C Blue Pacific Minerals, Tokoroa 3420, New Zealand.
D Corresponding author. Email: kerst.stelwagen@scilactis.co.nz
Animal Production Science 61(6) 560-567 https://doi.org/10.1071/AN19674
Submitted: 29 November 2019 Accepted: 24 November 2020 Published: 15 December 2020
Abstract
Context: Due to high protein concentrations in pastures, dairy cows offered a pasture-based diet often consume excess nitrogen (N), which leads to high ruminal ammonia concentrations and excessive urinary N excretion, thereby contributing to pasture N leaching.
Aims: To study the effect of administration of natural zeolite on ruminal pH and ammonia production and N excretion in lactating cows offered an all-pasture herbage diet.

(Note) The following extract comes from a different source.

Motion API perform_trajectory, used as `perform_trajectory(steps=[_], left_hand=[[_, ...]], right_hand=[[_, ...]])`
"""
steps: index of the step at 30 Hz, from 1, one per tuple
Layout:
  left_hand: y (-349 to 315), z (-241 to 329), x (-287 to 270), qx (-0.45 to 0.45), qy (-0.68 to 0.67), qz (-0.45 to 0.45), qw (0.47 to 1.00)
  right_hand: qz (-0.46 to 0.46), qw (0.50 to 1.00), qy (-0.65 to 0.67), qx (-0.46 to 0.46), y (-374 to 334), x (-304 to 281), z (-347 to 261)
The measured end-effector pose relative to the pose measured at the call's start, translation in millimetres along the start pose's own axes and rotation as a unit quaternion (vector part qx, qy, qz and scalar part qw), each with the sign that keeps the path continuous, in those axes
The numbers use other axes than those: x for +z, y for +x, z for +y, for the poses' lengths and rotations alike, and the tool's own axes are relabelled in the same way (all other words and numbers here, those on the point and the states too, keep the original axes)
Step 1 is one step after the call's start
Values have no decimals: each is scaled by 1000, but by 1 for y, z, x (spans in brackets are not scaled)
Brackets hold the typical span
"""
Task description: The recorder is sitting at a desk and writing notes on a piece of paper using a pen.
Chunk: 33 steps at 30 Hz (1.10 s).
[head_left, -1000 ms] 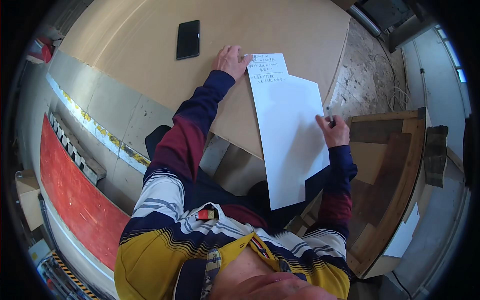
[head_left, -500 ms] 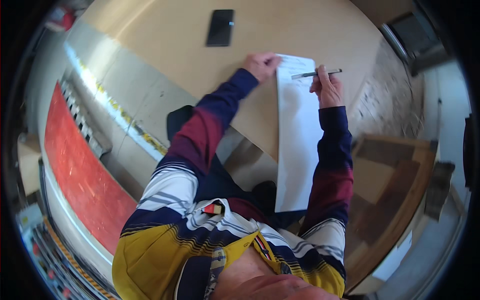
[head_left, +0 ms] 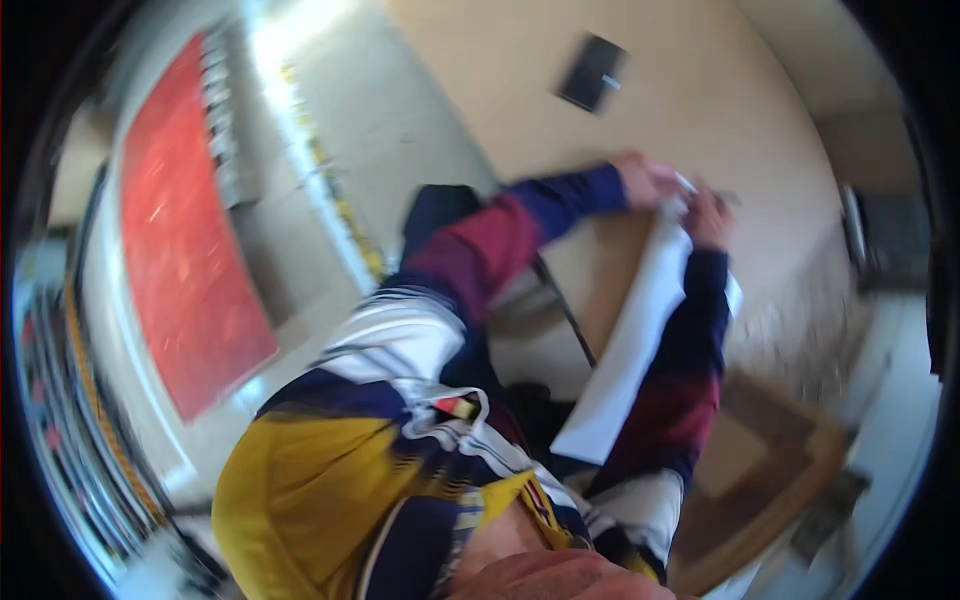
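A long white sheet of paper slants over the edge of the brown-topped table, its lower end near my lap. My right hand is closed beside the sheet's upper end. A thin pen appears at its fingertips, pale at one end and smeared by motion. Close by on the left, my left hand reaches to the pen's pale end and the top of the paper. Blur hides how its fingers are set. My right forearm covers part of the sheet.
A black phone lies farther back on the table. On the left are a red panel and a floor strip with yellow marks. A brown wooden frame stands at the lower right.
The view has swung, so the table and phone sit farther right. My hands have come together near the paper's top. The sheet, flat and upright before, now slants and looks bent.
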<state>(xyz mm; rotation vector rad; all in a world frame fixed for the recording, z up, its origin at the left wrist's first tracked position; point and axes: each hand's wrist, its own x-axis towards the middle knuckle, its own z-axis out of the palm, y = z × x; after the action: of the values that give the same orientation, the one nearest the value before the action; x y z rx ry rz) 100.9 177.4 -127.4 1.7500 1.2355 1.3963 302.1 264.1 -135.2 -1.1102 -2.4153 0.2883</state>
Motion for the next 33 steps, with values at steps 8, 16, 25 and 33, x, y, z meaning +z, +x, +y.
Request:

Methods: In a metabolism stall trial using a crossover trial design, rumen-cannulated Friesian cows were administered either zero (Control, n = 16) or 400 g/day of zeolite (Zeolite; n = 16). Zeolite was divided into two equal portions and administered directly into the rumen before feeding fresh-cut ryegrass-clover herbage at 07:30 and 15:30 hours. Cows were kept in the metabolism stalls for two measurement periods of 5 days each, with each period preceded by an adaptation/washout period of 2 weeks. Feed intake, milk yield, total urine and faecal outputs were measured daily. During the last day of each measurement period ruminal fluid and blood were frequently sampled.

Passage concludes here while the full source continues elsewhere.